L’ensemble de la région, revendiquée à l’origine par la Russie (avec des revendications concurrentes de la Grande-Bretagne et de l’Espagne), a été largement ignoré politiquement pendant un autre siècle, tandis que la région se lançait dans les affaires. Puis, en 1867, à l’après-guerre de Sécession, le secrétaire d’État du président américain Andrew Johnson, William Seward, négocie avec l’empire russe un accord de 7,2 millions de dollars américains pour acheter l’Alaska. Pendant la Seconde Guerre Mondiale, le détroit de Béring est devenu une artère cruciale pour les marchandises circulant par voie maritime et aérienne au-dessus de l’Alaska, des États-Unis à l’Union Soviétique.

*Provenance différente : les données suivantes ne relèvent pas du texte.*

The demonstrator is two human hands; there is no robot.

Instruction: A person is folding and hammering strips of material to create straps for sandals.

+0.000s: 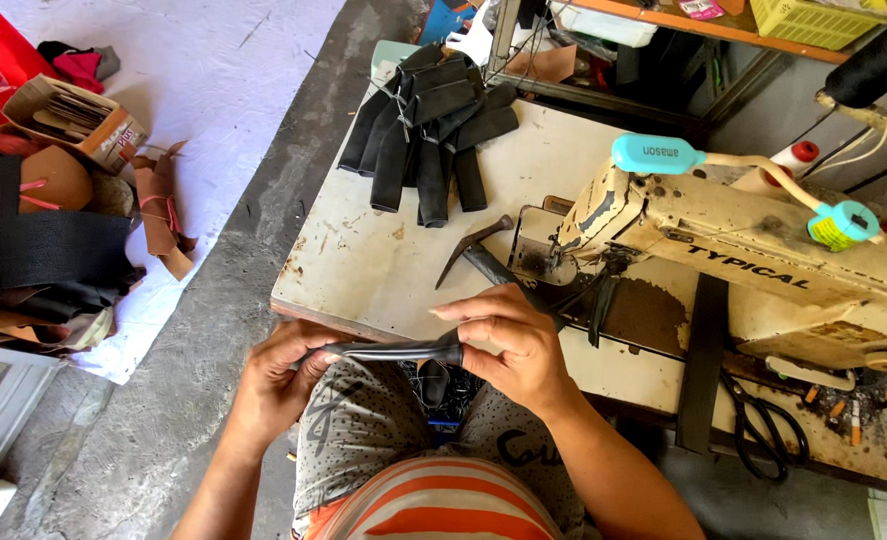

Au début des relations amicales entre Gorbatchev et Reagan, il semblait que le détroit de Béring pouvait être un symbole concret d’intérêts économiques communs entre les Etats-Unis et la Russie. C’est à cette époque que le pont ou le tunnel du détroit de Béring ont été proposés comme lien, réunissant l’Asie et les Amériques. Ceci, après des milliers d’années de séparation depuis l’ère glaciaire qui a permis la circulation froide mais sans entrave des personnes et des mammouths entre les continents. Cette cordialité rafraîchissante était la bienvenue puisque la « guerre froide » était censée être réglée – les nouvelles d’hier. Tous s’attendaient à ce qu’il y ait enfin un « dividende de la paix » qui permette d’investir dans des projets pour un avenir économique positif, comme le pont terrestre ou le tunnel.
Il s’avère que la rhétorique accusatrice de plus en plus répandue entre les nations a réinventé une nouvelle ère glaciaire, avec des attitudes de plus en plus accusatrices et des attitudes glaciales de guerre froide sans diplomatie, de la part des États-Unis envers la Russie et de plus en plus envers la Chine.
Il n’ y a pas si longtemps, les Chinois ont revu l’idée du détroit de Béring en tant que pont terrestre à intégrer dans l’initiative One Belt, One Road. Ils proposent de construire une ligne ferroviaire à grande vitesse reliant la Chine aux États-Unis via la Russie et le Canada. Pas plus tard qu’en mai 2016, le spécialiste des chemins de fer Wang Mengshu, de l’Académie chinoise d’ingénierie, a parlé des projets de construction d’une ligne ferroviaire à grande vitesse surnommée la ligne Chine-Russie-Canada-Etats-Unis, sur laquelle la Russie avait également réfléchi et travaillé pendant des années.
La Chine a besoin de charbon et en achète. L’achat du charbon de l’Alaska par la Chine compenserait les coûts de construction et cela pourrait très probablement suffire à payer la totalité du chemin de fer et le tunnel du détroit, sans parler de stimuler la création d’emplois en Alaska et au Canada. D’un point de vue canadien, la Chine pourrait importer jusqu’à 3 millions de barils de pétrole par jour de l’Alberta, au Canada, ce qui est suffisant en soi pour justifier la construction d’une liaison ferroviaire. On estime qu’un projet de train à grande vitesse entre Pékin ou Moscou et Washington coûterait au moins 2 trillions de dollars. Le tunnel du détroit de Béring, qui est la pierre angulaire qui permettra de tels itinéraires, coûterait environ 35 milliards de dollars, soit une petite fraction du total. Les retours seraient à la fois importants et à long terme pour tous les pays concernés – il s’agit d’un projet qui change le monde et qui a une portée mondiale.
Les dommages collatéraux de cette attitude de « guerre froide » sont la perte d’opportunités pour les États-Unis, le Canada, le Mexique et peut-être même l’Amérique centrale de moderniser et de rejoindre leurs réseaux de fret ferroviaire, devenant ainsi partie intégrante du boom des liaisons terrestres eurasiatiques en cours. Les avantages économiques réels sont évidents pour chaque pays souverain participant.
Après tout, la Russie, la Chine et un grand nombre de pays de toute l’Eurasie se sont déjà mis d’accord et progressent rapidement vers l’intégration et la construction de routes commerciales terrestres avancées pour inclure l’Europe, le Moyen-Orient et l’Afrique. Il est vraiment grand temps de réévaluer, de se regarder dans la glace et de vérifier qui est à l’origine des problèmes qui limitent le progrès et qui propose des solutions.